Esas pétreas construcciones se erigían ante los ojos del viajero como la prueba viviente de un pasado y una historia compleja, cambiante, tan irregular como cada una de las torres que se superponen como consecuencia de los innumerables terremotos a los que fue sometida la región.
El hombre me dijo algo en inglés y supuse que me estaba avisando que nos quedaba poco para llegar. Para mi sorpresa atravesó una de los tantos arcos que poblaban las torres, y ya del otro lado, visualicé un puñado de callejuelas de adoquines brillosos sobre las cuales se reflejaban los coloridos neones que daban nombre a los hoteles de la zona. El barrio parecía salido de un cuento de Las Mil y Una Noches, y suponía una belleza y una prolijidad muy superior de las que había visto en los suburbios de El Cairo.
Ya dentro del hotel me dí cuenta de que estaba en una ciudad en la cual viviría parte del mundo y la cultura oriental pero vista desde un modo centralizado y con una visión netamente europeizada.

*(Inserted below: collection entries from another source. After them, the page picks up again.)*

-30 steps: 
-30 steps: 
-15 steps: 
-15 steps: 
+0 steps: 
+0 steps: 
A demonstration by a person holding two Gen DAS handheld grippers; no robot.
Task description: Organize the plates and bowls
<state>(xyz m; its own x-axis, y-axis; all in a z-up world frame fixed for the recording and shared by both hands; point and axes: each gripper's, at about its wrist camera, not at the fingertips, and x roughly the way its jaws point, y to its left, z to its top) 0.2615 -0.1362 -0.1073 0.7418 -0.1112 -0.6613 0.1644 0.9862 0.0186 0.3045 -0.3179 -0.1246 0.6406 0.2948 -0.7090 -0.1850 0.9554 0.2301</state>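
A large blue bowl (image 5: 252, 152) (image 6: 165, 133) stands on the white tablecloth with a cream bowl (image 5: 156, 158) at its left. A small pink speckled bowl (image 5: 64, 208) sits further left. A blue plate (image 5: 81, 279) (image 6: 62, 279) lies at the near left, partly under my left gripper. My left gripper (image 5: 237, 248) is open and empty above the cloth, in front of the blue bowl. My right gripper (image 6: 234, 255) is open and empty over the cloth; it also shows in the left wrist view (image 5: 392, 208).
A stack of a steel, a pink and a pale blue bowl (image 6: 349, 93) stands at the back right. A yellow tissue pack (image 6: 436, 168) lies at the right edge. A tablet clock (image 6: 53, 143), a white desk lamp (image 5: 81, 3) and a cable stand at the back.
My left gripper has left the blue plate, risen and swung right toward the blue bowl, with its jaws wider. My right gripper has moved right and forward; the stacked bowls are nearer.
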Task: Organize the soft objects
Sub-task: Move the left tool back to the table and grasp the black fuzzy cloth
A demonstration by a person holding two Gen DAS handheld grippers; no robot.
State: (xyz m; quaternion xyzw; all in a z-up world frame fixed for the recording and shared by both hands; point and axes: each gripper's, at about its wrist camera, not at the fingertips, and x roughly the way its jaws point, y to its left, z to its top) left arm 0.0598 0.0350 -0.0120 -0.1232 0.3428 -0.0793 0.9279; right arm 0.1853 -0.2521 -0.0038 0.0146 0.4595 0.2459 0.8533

El conjunto de escaleras prolijamente barnizadas, las paredes empapeladas de un buen gusto único, los alfombrados de color púrpura, los jarrones con flores al estilo de Flandes y un sinfín de querubines barrocos que se escondían en cada rincón, hacían del hotel la copia en miniatura de un palacio francés del siglo XVII. Dejé la maleta en mi habitación (la cual no desentonaba en lo más mínimo con el estilo descripto) y abrí una ventana de tres hojas que daba a la calle.
Al desplegar el tríptico de madera quedó ante mí una postal que dudo en algún momento poder olvidar: entre los techos de las casas de Sultanahmet, se levantaban soberbias e incólumes, las cúpulas de la Hagia Sofía y la Mezquita Azul, totalmente iluminadas.Pese al frío que hacía fuera, abrí las ventanas de par en par y saqué la cabeza para tomar una bocanada de aire helado. La sal del mar se impuso sobre el aire frío y húmedo que me pegaba en la cara.
Así me quedé largo rato, pensando en que estaba en el mismo lugar donde alguna vez los romanos fundaron una de las capitales de su imperio y sobre el cual cohabitan desde las maravillosas construcciones del arte bizantino a las odaliscas que noche tras noche mueven sus cuerpos entre el humo de narguile en sucuchos escondidos repletos de turistas. Con ese pensamiento cerré la ventana y me fuí a dormir. Al otro día, los ecos de Bizancio y Constantinopla se materializaron ante mis ojos como la verdad de un pasado inescrutable.